Cette question de l'affectation aléatoire est en effet centrale. Mais elle a un préalable : la nécessaire harmonisation des pratiques des comités. Ce qui s'est passé à Rennes porte, de fait, à s'interroger. A l'aune du travail que nous avions réalisé sur les bonnes pratiques, et au vu du rapport de l'Igas, il est clair qu'il y a eu dysfonctionnement - ou dérapage. On lit ainsi dans le rapport de l'Igas que le CPP, en première lecture, avait émis un certain nombre d'observations, parmi lesquelles deux réserves, l'une, de nature scientifique, concernant le critère d'inclusion ou d'exclusion des patients, l'autre, de nature éthique, relative au niveau d'information à délivrer au patient une fois la dose prévue fixée par les premières étapes. Moyennant quoi, le comité avait émis un avis sous réserve. L'investigateur - le laboratoire Prial - a répondu en supprimant le point qui posait problème en matière de critères d'inclusion mais, s'agissant de l'information des sujets, il était allé jusqu'à écrire qu'il n'acceptait pas la demande, compte tenu de la planification très serrée de l'étude - cela fait froid dans le dos. Il n'est pas normal que le comité ait donné son feu vert sans que ce refus d'obtempérer soit examiné en séance. C'est une façon de procéder regrettable, qui m'a fait violemment réagir. Si l'harmonisation des pratiques prévue par la loi de 2004 avait été mise en oeuvre, ce comité n'aurait probablement pas procédé ainsi.
Mais un autre point a également attiré mon attention. Le rapport de l'Igas nous apprend que le personnel de ce comité compte un mi-temps d'« assistant scientifique » - ce n'est pas là une appellation banale. Je me suis donc reporté au rapport précédent, celui de 2014, dans lequel ce comité Ouest-VI avait, avec d'autres, fait l'objet d'un audit. La seule réponse apportée à l'inspecteur de l'Igas qui l'interrogeait sur ses propositions pour améliorer la situation est la suivante : « disposer d'un pharmacien ou d'un médecin chargé d'évaluer la pertinence scientifique et méthodologique des dossiers tout au long de l'année ». Et voilà qu'en 2016, on apprend que ce comité dispose en effet d'un salarié qualifié d'assistant scientifique. Cela pose un gros problème. Car si le législateur a prévu des dispositions destinées à prévenir les conflits d'intérêts pour les membres siégeant aux CPP, rien n'est prévu pour garantir l'indépendance des personnels salariés de ces comités.
Je reviens, à présent, sur l'affectation aléatoire. Son objectif est double. Il s'agit, d'abord, d'harmoniser la charge de travail des comités. Il est insupportable de constater, en lisant le rapport de 2014, que certains comités se penchent sur 25 nouveaux protocoles par an quand d'autres sont saisis de 300. Comment le ratio peut-il être de 1 à 14 dans des instances qui comportent le même nombre de membres, devraient toutes porter la même attention à l'analyse et disposer du même temps pour la conduire ? On peut se demander pourquoi certains comités sont si attractifs aux yeux des promoteurs - je n'en dirai pas plus.
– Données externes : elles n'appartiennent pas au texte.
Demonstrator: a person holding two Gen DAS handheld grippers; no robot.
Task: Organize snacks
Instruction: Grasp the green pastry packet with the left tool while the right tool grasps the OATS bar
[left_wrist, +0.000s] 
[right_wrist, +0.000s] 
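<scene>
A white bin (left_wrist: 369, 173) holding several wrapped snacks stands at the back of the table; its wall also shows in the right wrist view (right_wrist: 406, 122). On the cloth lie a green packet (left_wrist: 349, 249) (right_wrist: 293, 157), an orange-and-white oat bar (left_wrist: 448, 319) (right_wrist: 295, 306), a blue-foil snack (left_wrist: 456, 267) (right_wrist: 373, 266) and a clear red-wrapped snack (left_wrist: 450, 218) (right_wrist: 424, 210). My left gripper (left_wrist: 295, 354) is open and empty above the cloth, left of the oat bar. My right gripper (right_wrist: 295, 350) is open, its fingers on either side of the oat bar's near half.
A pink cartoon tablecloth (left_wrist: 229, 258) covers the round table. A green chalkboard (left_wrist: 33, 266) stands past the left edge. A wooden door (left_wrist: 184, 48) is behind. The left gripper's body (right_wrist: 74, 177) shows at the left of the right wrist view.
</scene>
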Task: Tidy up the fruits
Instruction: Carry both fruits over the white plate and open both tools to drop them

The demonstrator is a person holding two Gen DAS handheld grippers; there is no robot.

Comment prévenir les conflits d'intérêts ? Les déclarations publiques d'intérêt - dont je note au passage qu'elles ne sont pas publiques pour le comité Ouest VI, puisqu'il n'est pas possible, en consultant le site internet, de connaître le nom de ses membres - sont centrées sur les intérêts financiers. Mais c'est oublier, en particulier pour les membres appartenant au corps médical, les conflits non financiers qui ont trait aux relations hospitalières et universitaires. L'affectation aléatoire était aussi un moyen de neutraliser ce risque - de complaisance voire de conflit d'intérêts dans l'examen du protocole émanant d'un collègue du même CHU ou de la même région.
Pour toutes ces raisons, il est extrêmement urgent que l'affectation aléatoire soit mise en place. Le rapport de l'Igas l'a, après enquête, souligné, confirmant que cette pratique serait souhaitable et donnant quelques pistes de mise en oeuvre. Cela fait 18 mois que ce rapport a été rendu, et rien n'a bougé. Il est devenu urgent de passer aux actes.